* **Work order**
Give only the number of lines in the following entries where "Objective" appears.
*** Exercise inputs Section Begins ***
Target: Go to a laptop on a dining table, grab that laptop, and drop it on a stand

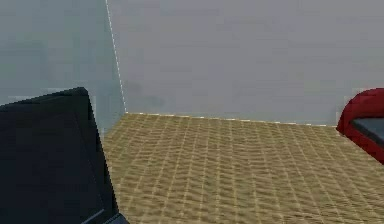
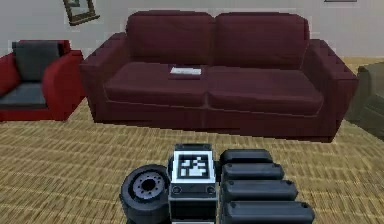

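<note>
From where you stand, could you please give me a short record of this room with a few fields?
floor: tan woven carpet
forward view's left: dark laptop, lid raised
sofa: dark red, two seats
on sofa seat: small flat pale thing
armchair: red, grey cushion, left of sofa
wall: framed picture above armchair
gripper: dark body beside marked white square; cannot tell whether it holds anything

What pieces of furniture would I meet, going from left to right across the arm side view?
red armchair → dark red sofa → olive-brown piece of furniture at the right edge
</note>
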Robot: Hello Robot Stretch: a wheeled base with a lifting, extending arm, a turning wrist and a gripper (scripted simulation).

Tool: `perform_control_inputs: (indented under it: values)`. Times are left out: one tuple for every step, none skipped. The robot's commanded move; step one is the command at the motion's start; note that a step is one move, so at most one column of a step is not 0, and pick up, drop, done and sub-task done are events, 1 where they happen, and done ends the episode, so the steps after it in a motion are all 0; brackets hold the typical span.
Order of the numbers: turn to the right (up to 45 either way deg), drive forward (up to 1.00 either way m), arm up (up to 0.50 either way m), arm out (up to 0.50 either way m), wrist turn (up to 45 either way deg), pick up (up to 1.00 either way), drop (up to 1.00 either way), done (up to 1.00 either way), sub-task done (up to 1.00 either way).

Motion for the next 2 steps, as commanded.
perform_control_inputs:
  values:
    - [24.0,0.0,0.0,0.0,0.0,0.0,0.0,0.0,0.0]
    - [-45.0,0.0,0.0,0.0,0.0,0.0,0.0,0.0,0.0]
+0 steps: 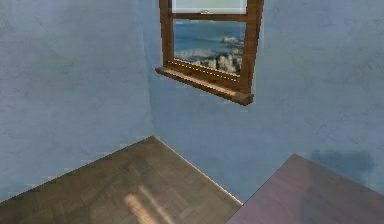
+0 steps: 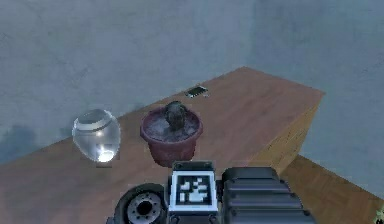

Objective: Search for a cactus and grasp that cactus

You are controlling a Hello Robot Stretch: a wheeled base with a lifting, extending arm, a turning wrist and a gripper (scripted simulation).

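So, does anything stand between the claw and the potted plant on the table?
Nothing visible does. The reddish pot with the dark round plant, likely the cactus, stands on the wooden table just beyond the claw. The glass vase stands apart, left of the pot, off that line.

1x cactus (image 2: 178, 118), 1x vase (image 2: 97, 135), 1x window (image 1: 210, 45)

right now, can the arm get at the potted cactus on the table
Probably yes: the arm's end shows close below the potted cactus on the table, nothing seen between them; the glass vase stands apart.
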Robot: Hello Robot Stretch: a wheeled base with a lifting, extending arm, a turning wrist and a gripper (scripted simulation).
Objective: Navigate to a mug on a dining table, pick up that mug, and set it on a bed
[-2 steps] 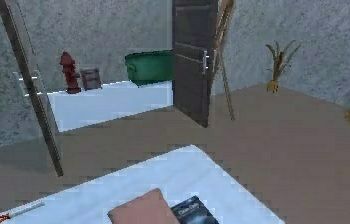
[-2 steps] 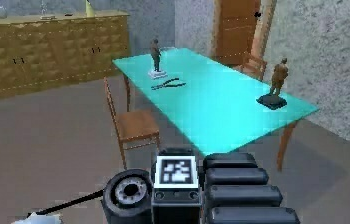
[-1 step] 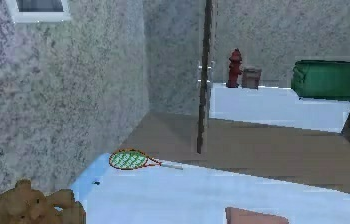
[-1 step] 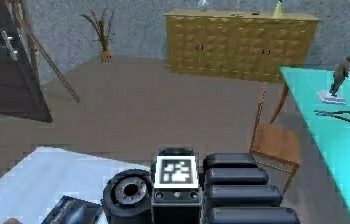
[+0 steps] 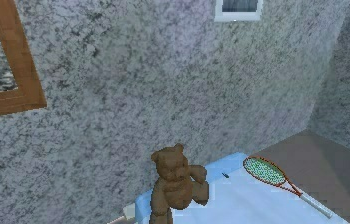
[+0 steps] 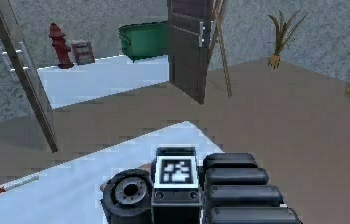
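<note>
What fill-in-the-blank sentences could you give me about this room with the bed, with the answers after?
1. A brown toy ____ sits on the pale bed.
2. Beside it lies a tennis ____ with green strings.
3. In the arm side view, the fire hydrant is ____.
4. The bin near the dark door is ____.
Missing words: bear; racket; red; green.

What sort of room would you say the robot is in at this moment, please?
Most likely a bedroom: there is a bed with a pale cover, a brown teddy bear sitting on it, and a racket lying on the cover beside the bear.
</note>
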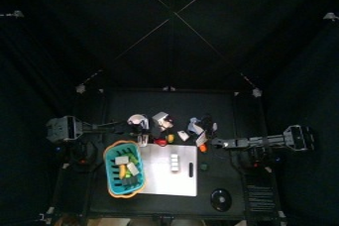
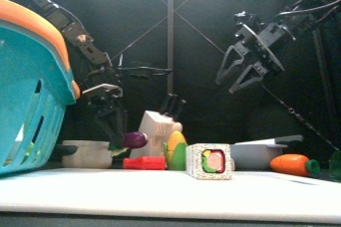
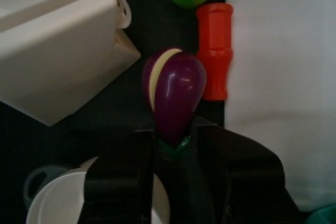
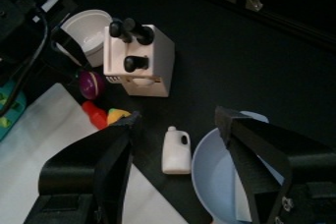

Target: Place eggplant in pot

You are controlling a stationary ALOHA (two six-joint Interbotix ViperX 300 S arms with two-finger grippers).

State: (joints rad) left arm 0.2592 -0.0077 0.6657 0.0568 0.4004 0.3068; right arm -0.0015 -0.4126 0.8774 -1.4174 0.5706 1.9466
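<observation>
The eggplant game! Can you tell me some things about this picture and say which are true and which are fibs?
1. The left gripper holds the eggplant. True.
2. The right gripper is shut. False: its jaws stand wide open, holding nothing.
3. The basket is teal with an orange rim. True.
4. The eggplant is green all over. False: it is purple with a pale cut face.

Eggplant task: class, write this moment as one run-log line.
left fingers: closed on stem end of glossy purple eggplant | right fingers: open, raised, empty | round white pot: no eggplant inside
</observation>
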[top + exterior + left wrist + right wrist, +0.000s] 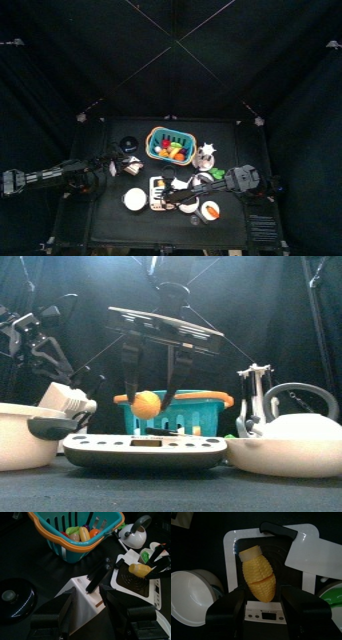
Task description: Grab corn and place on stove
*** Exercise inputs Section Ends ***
* **Worked solution**
2